The Pith of Performance: My Year in Review 2011

Sunday, January 1, 2012

My Year in Review 2011

Some days I wonder if I ever actually accomplish anything anymore. Maybe it's time to just pack it in and become a greeter at Walmart. I know a bit about how queues work, so that should put me a few notches ahead of the competition. And I would expect the competition to be fierce because it's a pretty cushy job; but not every day, apparently.

Before taking the big leap, I decided it might be a good idea to note down some of the technical projects I've worked on this year (over and above the daily grind):

Finished editing the manuscript for the 2nd edition of the Perl::PDQ book, which was published in August.
Finalized the invited chapter A Methodology for Optimizing Multithreaded System Scalability on Multicores (co-authored with Shanti Subramanyam and Stefan Parvu) for the edited volume: Programming Multi-core and Many-core Computing Systems (Wiley-Blackwell).
Sommerfeld-Dirac Paradox: In 1916, Arnold Sommerfeld calculated the relativistic corrections to the Bohr atom and found that the associated perihelion precession produced the known fine structure of the hydrogen spectrum. Remarkably, this is the same result as discovered by Dirac more than a decade later in 1928. The paradox is that the Sommerfeld model does not involve electron (fermionic) spin, whereas spin is intimately involved with the Dirac solution. I originally heard about this paradox from my Masters thesis advisor, Prof. Christie Eliezer, who had been one of Dirac's research students. Recently, it has been suggested that the paradox arises from a fortuitous ambiguity in the way certain of the quantum numbers are defined. If this is so, I believe there ought to be a topological proof. I've got the Lie group algebras down, but it's still a work in progress.
My ongoing effort to provide a simple pictorial derivation of the Erlang M/M/m queue has been simplified even further. In case there's any doubt, here's the proof on my whiteboard dated April 13, 2011. ;)

I still need to write this up coherently.
This 2011 "proof" (on my whiteboard) turned out to be not as coherent as I'd hoped. So, I had to give up, again. Finally, in 2020, I can report that I truly have found a consistent way to do what I had in mind in 2011. I know, promises, promises. (sigh!) Anyway, judge for yourself by checking out the new e-print in arXiv.

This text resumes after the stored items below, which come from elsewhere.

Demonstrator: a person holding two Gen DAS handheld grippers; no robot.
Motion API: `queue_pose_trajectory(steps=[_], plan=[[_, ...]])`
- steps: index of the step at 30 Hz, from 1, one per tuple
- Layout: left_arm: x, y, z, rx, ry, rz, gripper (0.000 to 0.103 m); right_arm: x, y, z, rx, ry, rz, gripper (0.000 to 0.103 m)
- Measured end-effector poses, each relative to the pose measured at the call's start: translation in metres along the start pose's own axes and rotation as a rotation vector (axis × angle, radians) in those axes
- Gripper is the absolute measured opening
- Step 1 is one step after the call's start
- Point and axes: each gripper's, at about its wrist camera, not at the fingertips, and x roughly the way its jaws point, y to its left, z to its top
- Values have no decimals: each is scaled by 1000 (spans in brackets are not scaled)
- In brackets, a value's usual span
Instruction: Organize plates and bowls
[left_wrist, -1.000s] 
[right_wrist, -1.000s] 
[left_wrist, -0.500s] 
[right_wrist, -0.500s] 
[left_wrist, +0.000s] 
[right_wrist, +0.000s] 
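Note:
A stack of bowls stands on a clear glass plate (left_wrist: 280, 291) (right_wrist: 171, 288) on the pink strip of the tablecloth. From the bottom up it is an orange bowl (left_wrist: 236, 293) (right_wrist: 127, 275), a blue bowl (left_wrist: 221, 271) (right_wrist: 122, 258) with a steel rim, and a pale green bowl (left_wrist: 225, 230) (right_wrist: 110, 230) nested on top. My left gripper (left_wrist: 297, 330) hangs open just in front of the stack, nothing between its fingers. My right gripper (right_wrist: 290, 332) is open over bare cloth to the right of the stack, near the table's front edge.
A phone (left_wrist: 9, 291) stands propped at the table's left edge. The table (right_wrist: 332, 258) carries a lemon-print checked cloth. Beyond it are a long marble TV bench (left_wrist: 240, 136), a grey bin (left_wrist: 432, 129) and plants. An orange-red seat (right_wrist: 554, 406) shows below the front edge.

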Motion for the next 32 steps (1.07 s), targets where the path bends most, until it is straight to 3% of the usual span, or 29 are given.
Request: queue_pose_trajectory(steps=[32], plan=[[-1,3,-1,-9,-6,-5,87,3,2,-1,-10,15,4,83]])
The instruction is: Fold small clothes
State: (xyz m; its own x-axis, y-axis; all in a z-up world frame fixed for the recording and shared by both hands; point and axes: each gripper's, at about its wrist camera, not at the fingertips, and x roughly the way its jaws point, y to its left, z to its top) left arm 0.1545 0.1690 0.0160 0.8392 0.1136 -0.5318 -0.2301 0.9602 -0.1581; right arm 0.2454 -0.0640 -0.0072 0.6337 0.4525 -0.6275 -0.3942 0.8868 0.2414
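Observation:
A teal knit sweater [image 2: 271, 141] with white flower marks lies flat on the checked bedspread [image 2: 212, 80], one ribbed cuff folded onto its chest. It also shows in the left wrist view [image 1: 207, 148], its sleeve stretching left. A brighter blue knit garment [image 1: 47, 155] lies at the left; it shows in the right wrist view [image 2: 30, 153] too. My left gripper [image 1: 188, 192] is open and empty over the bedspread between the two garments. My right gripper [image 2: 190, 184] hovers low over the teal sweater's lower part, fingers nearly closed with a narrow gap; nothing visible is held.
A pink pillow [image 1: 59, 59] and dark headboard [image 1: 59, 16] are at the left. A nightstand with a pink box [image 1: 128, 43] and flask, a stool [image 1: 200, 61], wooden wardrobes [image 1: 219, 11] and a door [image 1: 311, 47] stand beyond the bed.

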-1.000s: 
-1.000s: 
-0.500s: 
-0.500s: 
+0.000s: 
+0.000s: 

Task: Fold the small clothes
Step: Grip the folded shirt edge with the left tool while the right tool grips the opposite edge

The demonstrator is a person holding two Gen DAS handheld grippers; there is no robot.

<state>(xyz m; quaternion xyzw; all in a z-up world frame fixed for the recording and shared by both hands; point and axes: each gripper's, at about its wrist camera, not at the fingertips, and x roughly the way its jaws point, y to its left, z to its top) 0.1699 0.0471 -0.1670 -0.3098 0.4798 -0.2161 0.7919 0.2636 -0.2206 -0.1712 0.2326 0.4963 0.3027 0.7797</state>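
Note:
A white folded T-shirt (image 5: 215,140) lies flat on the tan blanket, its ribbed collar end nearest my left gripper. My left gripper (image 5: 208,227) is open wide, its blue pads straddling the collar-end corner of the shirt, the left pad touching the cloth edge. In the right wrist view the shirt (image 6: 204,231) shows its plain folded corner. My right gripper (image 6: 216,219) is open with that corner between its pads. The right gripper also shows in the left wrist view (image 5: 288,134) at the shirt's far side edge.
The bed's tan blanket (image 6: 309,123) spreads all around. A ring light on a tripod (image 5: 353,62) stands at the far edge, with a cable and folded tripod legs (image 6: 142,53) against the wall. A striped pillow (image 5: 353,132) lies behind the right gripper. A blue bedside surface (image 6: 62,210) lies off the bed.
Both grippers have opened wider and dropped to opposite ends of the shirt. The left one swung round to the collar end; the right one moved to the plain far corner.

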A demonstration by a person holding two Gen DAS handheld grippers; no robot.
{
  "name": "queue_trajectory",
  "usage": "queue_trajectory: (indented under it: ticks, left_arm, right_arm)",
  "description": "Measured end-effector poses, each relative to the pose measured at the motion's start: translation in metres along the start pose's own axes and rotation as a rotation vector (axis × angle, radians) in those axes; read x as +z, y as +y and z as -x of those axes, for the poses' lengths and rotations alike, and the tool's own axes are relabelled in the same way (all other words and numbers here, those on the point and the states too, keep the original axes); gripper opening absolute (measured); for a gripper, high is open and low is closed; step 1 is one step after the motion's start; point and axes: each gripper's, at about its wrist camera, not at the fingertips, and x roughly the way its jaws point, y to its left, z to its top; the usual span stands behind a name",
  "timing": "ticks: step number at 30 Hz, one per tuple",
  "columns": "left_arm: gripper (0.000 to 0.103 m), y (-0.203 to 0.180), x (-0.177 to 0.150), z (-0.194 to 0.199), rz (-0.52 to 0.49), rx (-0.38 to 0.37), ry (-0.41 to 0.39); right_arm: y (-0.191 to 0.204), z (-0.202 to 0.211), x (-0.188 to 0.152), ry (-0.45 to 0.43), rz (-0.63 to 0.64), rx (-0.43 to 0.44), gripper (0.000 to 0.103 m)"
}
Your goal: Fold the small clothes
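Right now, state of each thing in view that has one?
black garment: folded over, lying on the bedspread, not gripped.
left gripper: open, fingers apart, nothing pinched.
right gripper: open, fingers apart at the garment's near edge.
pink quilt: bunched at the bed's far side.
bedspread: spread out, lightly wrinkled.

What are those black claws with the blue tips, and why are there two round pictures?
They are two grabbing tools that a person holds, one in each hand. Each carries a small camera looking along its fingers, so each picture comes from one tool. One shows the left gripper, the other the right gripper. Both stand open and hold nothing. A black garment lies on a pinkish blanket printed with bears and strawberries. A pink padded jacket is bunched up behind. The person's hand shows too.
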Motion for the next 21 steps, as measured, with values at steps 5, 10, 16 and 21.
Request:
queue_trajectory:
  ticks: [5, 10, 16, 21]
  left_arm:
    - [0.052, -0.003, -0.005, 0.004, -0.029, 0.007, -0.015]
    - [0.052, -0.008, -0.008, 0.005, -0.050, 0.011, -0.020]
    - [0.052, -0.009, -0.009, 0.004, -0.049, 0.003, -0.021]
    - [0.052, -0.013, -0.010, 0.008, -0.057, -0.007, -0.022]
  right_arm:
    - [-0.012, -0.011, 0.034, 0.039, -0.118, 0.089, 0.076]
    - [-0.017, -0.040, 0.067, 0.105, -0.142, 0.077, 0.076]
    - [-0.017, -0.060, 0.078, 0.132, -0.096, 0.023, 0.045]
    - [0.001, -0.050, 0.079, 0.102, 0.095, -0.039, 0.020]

A different approach was obtained in 2016 but, this is in the form of corrections to the approximate morphing model. See my post entitled, Erlang Redux Resolved! (This time for real) complete with animation of the morphing process.
Steve Jenkin asked me why the electrical power consumed by a magnetic disk increases as the fifth power of the platter radius. I didn't know it did! So, I decided to see if I could derive the physics from first principles. I was able to do so, but I've yet to find the time to blog about the details. The main point is that the consumed electrical power (Watts) grows as the 5th power of the disk diameter and the 3rd power of the angular speed (RPM). Since these are very fast functions, this relationship is an important result for green datacenter design.
Together with my colleagues at HP Labs, I've been working on a mathematical model of color naming. If you find yourself having trouble even parsing that sentence, now you know how I felt when I was introduced to this subject. Neuroscientists speculate that the left side of the brain, which deals with language, is also involved in processing colors in the right visual field. More colorful background information can be found on the XKCD blog. This is also a work in progress and I can't say more about our results until they are finally published. I can report, however, that quite unexpectedly, it's turned out to be one of the most exiting pieces of science that I've worked on in a long time.
In response to having been challenged both publicly (without any supporting data) and privately (with supporting data that I can't reveal publicly) over the need to model so-called superlinear scaling, I've developed a theorem that states such superlinear modifications to the Universal Scalability Law are unnecessary. More on this later.
I believe I can construct a theorem, which says something like this: The system performance of any computer system, no matter how big or distributed, can always be modeled with just a surprisingly few queueing nodes. How can this be? If you look carefully in my PPDQ book, you'll notice that most (if not all) of the models are relatively simple. Although I've observed this effect many times, over many years, I never put much stock in it. This year, that all changed. I now believe I know why it always works out that way, in general. There will, of course, be some exceptions because you can always add more detail. This theorem also means that it will finally be possible to automatically build your PDQ model directly from collected performance data.
Designed and road-tested the new GDAT training course.
Fixed "string" variables (there are no strings in C) in the PDQ library that were causing the R Console to crash. Still have to export the fix to SourceForge.
Constructed multiple optimization functions for an M/M/m queue to demonstrate that there is no unique way to define optimal load points (ρ*) or "knees" (a misnomer) for response time curves.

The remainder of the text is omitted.